**Your assignment:**
Gather, from the data below, each line in which the word "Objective" occurs.

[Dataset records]
▼

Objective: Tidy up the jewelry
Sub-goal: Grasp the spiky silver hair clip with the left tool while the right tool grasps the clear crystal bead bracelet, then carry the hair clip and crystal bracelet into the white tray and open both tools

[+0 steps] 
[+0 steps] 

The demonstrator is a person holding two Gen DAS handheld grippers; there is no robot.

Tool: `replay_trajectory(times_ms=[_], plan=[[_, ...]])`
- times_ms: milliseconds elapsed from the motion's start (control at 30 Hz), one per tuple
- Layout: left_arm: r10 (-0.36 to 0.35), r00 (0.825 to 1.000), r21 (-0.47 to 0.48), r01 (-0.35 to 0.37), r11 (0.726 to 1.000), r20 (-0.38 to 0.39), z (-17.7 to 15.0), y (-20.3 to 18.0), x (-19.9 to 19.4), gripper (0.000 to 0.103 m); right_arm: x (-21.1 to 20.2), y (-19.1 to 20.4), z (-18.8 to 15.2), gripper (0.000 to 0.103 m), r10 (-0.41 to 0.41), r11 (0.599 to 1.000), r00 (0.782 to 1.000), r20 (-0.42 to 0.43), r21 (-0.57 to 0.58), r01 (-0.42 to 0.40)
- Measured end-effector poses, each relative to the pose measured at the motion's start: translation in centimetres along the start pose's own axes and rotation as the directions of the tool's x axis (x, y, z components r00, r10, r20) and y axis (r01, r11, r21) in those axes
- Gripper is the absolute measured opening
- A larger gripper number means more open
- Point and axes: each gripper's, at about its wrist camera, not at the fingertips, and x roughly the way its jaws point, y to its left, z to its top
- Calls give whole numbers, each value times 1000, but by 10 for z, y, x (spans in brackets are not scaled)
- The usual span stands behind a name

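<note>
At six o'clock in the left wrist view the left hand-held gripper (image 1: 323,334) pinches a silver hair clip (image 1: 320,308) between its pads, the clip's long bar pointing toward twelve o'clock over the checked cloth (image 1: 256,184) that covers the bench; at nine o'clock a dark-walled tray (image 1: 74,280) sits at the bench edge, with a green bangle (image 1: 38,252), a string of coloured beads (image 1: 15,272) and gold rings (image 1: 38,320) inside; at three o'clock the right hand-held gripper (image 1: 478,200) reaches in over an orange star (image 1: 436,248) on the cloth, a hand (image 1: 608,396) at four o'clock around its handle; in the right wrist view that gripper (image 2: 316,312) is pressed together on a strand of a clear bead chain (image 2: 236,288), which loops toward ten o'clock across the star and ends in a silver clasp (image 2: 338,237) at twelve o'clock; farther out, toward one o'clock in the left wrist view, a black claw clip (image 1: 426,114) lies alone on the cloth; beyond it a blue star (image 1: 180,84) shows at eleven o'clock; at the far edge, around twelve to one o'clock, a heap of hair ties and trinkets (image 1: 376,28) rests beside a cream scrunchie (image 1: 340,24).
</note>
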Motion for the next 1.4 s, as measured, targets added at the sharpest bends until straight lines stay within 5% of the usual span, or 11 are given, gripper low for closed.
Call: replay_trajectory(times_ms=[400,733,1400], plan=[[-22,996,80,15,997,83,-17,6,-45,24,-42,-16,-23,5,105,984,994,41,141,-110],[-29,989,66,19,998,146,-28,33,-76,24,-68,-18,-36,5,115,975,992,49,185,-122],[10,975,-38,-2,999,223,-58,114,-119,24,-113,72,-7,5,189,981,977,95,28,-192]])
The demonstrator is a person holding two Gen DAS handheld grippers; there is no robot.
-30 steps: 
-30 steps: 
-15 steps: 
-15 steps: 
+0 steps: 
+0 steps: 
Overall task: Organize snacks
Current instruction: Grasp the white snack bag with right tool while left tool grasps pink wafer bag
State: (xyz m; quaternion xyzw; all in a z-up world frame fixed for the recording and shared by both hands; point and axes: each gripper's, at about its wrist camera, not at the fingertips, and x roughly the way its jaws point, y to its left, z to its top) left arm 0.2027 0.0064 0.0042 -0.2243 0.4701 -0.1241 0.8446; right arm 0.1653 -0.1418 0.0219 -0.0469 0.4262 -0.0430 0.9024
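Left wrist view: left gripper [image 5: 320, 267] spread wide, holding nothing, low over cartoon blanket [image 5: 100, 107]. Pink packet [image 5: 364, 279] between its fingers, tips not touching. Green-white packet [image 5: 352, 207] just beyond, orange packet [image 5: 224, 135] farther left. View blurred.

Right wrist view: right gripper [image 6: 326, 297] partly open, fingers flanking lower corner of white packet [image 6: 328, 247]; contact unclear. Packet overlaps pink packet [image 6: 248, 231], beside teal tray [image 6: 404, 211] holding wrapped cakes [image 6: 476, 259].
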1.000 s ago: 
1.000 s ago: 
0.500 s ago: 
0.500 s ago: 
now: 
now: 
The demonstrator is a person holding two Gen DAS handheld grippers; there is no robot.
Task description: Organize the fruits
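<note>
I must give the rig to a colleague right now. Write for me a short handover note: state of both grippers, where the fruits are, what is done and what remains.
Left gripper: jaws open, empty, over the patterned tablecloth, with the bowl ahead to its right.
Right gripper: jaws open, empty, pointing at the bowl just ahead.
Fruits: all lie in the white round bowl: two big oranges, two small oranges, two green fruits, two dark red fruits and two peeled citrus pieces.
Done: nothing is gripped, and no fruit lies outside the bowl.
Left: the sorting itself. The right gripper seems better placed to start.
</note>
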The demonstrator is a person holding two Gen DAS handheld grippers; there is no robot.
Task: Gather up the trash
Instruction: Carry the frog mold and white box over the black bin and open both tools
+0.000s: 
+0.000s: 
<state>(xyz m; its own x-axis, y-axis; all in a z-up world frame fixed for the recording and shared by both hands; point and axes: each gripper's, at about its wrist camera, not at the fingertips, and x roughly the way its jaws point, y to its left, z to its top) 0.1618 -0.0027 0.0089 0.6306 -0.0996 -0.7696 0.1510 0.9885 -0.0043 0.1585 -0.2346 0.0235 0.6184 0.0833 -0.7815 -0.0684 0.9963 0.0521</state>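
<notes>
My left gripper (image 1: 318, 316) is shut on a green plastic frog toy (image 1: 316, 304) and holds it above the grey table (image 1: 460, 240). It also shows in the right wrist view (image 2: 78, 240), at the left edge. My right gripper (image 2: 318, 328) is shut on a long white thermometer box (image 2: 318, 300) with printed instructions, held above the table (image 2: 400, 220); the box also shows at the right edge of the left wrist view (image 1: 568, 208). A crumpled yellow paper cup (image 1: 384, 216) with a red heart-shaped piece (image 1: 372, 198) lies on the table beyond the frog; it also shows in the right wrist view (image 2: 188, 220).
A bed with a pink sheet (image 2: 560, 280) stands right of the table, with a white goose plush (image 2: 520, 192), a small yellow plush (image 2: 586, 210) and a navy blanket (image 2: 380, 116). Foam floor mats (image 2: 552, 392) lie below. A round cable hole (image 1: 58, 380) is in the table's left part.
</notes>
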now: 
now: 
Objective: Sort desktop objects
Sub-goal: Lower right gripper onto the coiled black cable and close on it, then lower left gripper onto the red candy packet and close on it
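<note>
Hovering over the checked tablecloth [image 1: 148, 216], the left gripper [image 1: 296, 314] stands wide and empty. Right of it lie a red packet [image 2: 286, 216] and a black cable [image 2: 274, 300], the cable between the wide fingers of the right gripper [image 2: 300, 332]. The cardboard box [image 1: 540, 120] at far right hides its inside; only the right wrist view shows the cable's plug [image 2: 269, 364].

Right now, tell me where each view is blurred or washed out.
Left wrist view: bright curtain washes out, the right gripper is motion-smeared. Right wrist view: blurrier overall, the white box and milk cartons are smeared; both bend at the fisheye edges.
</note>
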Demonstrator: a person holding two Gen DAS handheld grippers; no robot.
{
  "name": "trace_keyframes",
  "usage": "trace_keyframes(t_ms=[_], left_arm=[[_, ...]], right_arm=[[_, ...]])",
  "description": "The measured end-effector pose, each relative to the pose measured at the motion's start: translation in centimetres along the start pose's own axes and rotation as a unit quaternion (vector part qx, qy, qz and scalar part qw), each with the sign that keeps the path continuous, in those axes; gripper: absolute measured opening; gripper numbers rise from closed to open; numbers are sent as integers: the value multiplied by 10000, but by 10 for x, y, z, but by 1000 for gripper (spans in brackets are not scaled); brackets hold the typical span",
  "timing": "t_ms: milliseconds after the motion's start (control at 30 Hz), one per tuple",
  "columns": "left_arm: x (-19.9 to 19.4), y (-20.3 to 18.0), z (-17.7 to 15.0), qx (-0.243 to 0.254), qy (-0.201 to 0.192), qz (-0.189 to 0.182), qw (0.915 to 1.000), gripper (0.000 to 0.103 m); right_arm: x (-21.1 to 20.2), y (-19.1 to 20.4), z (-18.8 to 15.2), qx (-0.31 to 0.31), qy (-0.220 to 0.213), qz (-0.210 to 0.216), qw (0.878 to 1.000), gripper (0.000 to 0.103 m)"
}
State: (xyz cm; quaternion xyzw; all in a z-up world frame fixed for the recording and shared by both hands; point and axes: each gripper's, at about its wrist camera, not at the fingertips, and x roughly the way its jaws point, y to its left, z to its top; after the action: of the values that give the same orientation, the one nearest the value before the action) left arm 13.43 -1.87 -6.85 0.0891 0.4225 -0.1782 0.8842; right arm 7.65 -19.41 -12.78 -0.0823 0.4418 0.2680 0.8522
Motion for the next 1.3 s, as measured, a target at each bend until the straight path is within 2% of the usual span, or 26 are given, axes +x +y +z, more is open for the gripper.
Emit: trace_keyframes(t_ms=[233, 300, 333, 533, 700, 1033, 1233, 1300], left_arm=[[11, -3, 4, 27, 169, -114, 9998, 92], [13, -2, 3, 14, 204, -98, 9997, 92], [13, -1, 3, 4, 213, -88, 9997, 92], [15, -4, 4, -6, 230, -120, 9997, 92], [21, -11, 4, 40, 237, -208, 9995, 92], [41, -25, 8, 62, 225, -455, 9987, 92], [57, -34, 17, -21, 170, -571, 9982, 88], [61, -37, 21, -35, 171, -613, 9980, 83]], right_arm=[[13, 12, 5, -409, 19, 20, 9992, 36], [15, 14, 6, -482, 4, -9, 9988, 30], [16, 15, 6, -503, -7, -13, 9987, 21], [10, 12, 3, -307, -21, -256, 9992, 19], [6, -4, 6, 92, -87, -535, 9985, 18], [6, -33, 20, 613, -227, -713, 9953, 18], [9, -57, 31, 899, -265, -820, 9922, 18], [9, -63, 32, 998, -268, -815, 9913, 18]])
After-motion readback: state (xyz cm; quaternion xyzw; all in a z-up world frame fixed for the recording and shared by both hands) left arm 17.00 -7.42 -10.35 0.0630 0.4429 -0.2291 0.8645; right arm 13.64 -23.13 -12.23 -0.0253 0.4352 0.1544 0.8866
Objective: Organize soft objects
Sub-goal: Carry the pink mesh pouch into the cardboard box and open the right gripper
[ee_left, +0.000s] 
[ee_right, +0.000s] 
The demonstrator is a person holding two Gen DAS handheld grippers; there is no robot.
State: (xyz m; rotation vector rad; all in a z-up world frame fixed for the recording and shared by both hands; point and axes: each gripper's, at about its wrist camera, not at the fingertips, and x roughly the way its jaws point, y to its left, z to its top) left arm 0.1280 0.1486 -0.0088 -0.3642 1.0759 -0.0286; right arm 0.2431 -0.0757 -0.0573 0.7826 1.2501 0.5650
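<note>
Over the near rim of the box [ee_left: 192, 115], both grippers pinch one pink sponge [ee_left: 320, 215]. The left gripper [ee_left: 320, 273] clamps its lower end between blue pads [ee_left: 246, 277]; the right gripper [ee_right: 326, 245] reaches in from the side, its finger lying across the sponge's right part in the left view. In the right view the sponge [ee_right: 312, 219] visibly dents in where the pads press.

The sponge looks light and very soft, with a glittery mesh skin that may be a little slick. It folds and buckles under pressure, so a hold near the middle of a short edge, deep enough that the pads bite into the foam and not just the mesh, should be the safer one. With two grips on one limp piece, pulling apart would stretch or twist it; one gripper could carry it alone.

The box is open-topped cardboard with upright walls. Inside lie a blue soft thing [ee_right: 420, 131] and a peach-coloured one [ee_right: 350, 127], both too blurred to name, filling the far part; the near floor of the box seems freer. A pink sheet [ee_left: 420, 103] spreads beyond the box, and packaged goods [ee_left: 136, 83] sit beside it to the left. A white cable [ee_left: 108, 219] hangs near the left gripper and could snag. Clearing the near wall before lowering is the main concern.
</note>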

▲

**Expected answer:**
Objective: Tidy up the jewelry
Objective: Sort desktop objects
Objective: Organize soft objects

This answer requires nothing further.